Work instructions -
What is the number of lines in the data below that contain "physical"? Reply with the number only.

Supplied material -
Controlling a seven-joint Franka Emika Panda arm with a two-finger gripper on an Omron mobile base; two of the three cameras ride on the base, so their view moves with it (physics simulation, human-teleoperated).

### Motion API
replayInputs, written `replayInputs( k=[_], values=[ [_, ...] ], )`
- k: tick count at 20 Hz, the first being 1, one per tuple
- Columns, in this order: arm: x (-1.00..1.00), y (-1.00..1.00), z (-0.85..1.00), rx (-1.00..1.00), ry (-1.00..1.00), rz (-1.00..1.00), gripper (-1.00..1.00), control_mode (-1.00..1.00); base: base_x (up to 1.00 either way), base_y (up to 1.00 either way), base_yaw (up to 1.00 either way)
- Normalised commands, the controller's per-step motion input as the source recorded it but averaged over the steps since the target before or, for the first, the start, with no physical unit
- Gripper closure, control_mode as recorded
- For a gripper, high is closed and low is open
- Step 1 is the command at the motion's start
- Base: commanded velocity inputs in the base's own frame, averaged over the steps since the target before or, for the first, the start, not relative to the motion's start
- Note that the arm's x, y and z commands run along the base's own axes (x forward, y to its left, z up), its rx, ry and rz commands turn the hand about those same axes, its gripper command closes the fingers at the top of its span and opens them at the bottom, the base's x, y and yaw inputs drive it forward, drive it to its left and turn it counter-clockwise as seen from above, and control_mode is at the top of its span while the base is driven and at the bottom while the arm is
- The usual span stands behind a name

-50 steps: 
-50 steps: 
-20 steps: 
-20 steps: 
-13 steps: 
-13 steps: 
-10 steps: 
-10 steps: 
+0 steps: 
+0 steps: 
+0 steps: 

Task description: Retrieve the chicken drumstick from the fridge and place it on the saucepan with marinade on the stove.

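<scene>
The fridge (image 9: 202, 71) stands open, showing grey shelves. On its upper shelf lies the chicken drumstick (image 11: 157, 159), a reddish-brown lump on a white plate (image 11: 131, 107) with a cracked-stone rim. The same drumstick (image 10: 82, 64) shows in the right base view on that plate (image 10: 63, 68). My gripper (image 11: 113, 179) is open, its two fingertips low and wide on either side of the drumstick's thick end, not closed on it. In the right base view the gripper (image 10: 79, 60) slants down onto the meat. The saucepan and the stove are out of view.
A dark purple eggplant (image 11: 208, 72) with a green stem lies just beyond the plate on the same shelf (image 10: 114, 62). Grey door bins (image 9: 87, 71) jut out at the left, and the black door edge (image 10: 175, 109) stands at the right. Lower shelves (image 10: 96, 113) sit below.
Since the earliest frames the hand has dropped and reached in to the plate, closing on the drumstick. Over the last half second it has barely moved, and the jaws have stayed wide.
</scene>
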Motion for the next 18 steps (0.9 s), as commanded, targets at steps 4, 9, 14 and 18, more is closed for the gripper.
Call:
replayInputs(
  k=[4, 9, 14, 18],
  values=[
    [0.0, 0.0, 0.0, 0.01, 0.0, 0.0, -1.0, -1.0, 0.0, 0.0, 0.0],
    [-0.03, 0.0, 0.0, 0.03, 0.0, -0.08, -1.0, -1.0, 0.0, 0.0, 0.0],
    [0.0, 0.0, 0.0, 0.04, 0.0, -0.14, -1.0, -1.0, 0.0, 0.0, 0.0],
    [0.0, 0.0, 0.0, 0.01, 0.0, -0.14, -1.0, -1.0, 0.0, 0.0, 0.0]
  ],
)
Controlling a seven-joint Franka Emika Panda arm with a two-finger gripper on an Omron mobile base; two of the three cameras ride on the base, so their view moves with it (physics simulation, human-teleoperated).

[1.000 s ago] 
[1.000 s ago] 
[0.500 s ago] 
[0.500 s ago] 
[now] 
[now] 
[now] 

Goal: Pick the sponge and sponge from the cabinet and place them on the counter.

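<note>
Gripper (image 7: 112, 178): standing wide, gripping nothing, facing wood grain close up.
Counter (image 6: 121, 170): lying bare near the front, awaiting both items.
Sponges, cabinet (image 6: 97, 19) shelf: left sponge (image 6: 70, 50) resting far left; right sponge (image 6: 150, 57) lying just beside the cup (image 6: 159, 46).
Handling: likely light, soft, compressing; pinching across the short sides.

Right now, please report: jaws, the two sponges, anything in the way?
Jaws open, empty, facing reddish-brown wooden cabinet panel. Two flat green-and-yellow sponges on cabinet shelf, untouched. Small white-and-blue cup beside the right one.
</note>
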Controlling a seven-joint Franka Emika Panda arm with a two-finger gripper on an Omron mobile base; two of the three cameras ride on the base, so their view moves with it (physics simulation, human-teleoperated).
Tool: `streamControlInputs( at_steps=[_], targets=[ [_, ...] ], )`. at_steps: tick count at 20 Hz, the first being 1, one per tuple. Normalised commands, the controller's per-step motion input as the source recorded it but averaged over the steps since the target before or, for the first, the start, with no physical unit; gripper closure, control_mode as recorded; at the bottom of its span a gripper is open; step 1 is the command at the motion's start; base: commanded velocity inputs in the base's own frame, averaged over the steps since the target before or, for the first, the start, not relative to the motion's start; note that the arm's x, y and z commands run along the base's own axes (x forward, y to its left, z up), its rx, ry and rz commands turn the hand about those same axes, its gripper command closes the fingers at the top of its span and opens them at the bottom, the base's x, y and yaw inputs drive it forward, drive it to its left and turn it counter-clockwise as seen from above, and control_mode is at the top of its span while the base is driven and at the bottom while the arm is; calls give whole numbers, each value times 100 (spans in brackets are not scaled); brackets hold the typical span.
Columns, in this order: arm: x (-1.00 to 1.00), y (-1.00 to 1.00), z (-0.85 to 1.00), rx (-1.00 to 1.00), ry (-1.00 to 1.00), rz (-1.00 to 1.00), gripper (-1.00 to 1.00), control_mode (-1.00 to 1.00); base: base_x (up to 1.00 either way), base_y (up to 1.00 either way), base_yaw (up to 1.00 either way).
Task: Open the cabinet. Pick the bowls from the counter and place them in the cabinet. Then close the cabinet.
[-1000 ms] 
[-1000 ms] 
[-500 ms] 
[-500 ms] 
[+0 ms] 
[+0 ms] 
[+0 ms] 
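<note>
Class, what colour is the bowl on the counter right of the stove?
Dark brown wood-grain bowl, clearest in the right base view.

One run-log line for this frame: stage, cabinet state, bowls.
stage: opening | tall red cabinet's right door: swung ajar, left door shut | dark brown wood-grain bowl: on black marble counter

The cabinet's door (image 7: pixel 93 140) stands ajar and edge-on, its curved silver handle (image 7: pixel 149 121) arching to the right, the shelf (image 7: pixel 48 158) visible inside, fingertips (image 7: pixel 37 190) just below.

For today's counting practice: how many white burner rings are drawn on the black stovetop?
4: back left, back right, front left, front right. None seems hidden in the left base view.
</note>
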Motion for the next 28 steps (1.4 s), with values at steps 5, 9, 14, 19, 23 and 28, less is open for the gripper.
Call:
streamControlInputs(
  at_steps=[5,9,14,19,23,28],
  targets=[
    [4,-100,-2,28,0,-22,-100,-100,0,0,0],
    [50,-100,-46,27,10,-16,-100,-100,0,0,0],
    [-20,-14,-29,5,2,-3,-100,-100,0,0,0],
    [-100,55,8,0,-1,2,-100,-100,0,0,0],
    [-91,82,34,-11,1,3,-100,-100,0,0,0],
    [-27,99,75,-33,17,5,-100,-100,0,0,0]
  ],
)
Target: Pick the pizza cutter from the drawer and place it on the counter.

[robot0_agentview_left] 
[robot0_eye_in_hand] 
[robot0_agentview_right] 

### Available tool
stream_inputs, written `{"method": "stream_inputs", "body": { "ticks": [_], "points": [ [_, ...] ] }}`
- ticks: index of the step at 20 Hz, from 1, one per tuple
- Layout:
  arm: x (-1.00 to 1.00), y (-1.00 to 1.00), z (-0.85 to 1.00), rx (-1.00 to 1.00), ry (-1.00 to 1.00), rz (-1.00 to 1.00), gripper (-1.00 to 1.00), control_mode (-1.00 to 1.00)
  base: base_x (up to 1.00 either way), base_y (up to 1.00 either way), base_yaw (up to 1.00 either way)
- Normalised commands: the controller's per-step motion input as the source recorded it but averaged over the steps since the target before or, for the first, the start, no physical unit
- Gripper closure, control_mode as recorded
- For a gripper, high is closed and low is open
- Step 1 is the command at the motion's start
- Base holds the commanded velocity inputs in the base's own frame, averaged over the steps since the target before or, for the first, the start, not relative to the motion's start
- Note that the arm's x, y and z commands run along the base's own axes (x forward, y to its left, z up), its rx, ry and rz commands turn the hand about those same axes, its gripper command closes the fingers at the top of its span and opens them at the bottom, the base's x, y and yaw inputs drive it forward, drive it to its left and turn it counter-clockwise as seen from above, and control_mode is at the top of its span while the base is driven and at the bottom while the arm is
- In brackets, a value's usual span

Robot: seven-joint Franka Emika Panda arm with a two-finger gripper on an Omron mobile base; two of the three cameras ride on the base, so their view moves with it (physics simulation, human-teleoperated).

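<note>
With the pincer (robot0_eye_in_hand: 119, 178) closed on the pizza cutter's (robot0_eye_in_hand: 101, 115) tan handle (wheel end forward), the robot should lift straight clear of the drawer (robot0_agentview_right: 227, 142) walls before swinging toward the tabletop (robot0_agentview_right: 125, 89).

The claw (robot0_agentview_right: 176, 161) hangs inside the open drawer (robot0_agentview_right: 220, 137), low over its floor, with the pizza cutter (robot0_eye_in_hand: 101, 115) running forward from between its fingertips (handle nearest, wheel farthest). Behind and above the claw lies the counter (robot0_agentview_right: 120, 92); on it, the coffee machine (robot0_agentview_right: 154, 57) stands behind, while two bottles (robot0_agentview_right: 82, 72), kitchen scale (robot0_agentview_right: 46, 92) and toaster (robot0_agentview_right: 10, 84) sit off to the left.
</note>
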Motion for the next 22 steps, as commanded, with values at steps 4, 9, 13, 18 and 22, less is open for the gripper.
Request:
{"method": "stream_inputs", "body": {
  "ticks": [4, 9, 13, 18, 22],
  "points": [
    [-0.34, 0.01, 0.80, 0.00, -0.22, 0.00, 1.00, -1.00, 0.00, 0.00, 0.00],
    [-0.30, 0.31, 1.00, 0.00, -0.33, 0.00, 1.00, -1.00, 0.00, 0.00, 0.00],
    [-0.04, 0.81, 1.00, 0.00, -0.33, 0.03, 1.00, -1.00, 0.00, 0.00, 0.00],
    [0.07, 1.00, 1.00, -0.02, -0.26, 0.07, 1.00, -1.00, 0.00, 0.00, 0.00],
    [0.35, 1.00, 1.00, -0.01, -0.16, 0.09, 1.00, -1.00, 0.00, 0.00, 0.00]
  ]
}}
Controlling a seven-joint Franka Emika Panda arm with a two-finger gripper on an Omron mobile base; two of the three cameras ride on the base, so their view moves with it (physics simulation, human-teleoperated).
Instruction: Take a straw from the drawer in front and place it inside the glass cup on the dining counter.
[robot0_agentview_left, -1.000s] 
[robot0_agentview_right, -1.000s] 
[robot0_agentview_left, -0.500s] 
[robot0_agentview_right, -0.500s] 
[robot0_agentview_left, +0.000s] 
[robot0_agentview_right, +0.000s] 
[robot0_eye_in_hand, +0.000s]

Exercise output -
3